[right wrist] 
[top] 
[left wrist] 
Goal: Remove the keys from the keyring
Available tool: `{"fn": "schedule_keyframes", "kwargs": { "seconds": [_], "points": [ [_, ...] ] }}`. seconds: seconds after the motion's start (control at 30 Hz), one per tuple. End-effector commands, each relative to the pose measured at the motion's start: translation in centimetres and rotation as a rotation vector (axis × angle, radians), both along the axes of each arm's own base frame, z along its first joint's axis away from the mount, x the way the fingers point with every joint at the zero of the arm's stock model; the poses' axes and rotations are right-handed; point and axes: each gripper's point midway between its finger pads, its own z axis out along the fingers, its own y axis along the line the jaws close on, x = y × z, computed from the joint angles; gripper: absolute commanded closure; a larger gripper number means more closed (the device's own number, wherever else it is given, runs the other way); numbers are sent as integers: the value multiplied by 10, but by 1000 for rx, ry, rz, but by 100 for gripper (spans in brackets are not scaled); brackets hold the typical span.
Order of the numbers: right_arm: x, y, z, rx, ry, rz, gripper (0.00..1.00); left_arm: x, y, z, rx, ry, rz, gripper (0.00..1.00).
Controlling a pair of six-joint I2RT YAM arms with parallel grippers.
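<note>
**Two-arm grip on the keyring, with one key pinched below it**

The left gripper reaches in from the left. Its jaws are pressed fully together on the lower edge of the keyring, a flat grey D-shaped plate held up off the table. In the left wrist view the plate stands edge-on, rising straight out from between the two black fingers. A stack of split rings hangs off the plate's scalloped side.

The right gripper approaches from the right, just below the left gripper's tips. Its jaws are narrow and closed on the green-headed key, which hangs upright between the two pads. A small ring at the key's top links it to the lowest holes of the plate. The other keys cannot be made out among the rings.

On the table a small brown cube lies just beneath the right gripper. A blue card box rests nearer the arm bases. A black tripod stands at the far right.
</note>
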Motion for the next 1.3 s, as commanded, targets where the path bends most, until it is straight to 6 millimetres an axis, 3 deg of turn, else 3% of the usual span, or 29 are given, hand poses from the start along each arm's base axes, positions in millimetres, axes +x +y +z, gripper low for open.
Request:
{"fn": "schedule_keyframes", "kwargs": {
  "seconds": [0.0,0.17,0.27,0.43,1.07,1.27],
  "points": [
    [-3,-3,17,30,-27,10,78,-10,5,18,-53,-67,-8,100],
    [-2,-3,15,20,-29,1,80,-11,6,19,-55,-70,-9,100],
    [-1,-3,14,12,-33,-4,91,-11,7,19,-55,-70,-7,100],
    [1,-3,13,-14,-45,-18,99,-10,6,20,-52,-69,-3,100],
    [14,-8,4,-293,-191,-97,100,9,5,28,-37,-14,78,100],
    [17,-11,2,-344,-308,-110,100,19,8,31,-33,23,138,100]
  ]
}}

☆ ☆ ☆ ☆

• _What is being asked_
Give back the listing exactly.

• _Completed task_
[right wrist] 
[top] 
[left wrist] 
Goal: Remove the keys from the keyring
Available tool: `{"fn": "schedule_keyframes", "kwargs": { "seconds": [_], "points": [ [_, ...] ] }}`. seconds: seconds after the motion's start (control at 30 Hz), one per tuple. End-effector commands, each relative to the pose measured at the motion's start: translation in centimetres and rotation as a rotation vector (axis × angle, radians), both along the axes of each arm's own base frame, z along its first joint's axis away from the mount, x the way the fingers point with every joint at the zero of the arm's stock model; the poses' axes and rotations are right-handed; point and axes: each gripper's point midway between its finger pads, its own z axis out along the fingers, its own y axis along the line the jaws close on, x = y × z, computed from the joint angles; gripper: absolute commanded closure; a larger gripper number means more closed (the device's own number, wherever else it is given, runs the other way); numbers are sent as integers: the value multiplied by 10, but by 1000 for rx, ry, rz, but by 100 for gripper (spans in brackets are not scaled); brackets hold the typical span.
Order of the numbers: right_arm: x, y, z, rx, ry, rz, gripper (0.00..1.00); left_arm: x, y, z, rx, ry, rz, gripper (0.00..1.00).
Controlling a pair of six-joint I2RT YAM arms with parallel grippers.
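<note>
**Two-arm grip on the keyring, with one key pinched below it**

The left gripper reaches in from the left. Its jaws are pressed fully together on the lower edge of the keyring, a flat grey D-shaped plate held up off the table. In the left wrist view the plate stands edge-on, rising straight out from between the two black fingers. A stack of split rings hangs off the plate's scalloped side.

The right gripper approaches from the right, just below the left gripper's tips. Its jaws are narrow and closed on the green-headed key, which hangs upright between the two pads. A small ring at the key's top links it to the lowest holes of the plate. The other keys cannot be made out among the rings.

On the table a small brown cube lies just beneath the right gripper. A blue card box rests nearer the arm bases. A black tripod stands at the far right.
</note>
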Motion for the next 1.3 s, as commanded, targets where the path bends most, until it is straight to 6 millimetres an axis, 3 deg of turn, else 3% of the usual span, or 29 are given, hand poses from the start along each arm's base axes, positions in millimetres, axes +x +y +z, gripper low for open.
Request:
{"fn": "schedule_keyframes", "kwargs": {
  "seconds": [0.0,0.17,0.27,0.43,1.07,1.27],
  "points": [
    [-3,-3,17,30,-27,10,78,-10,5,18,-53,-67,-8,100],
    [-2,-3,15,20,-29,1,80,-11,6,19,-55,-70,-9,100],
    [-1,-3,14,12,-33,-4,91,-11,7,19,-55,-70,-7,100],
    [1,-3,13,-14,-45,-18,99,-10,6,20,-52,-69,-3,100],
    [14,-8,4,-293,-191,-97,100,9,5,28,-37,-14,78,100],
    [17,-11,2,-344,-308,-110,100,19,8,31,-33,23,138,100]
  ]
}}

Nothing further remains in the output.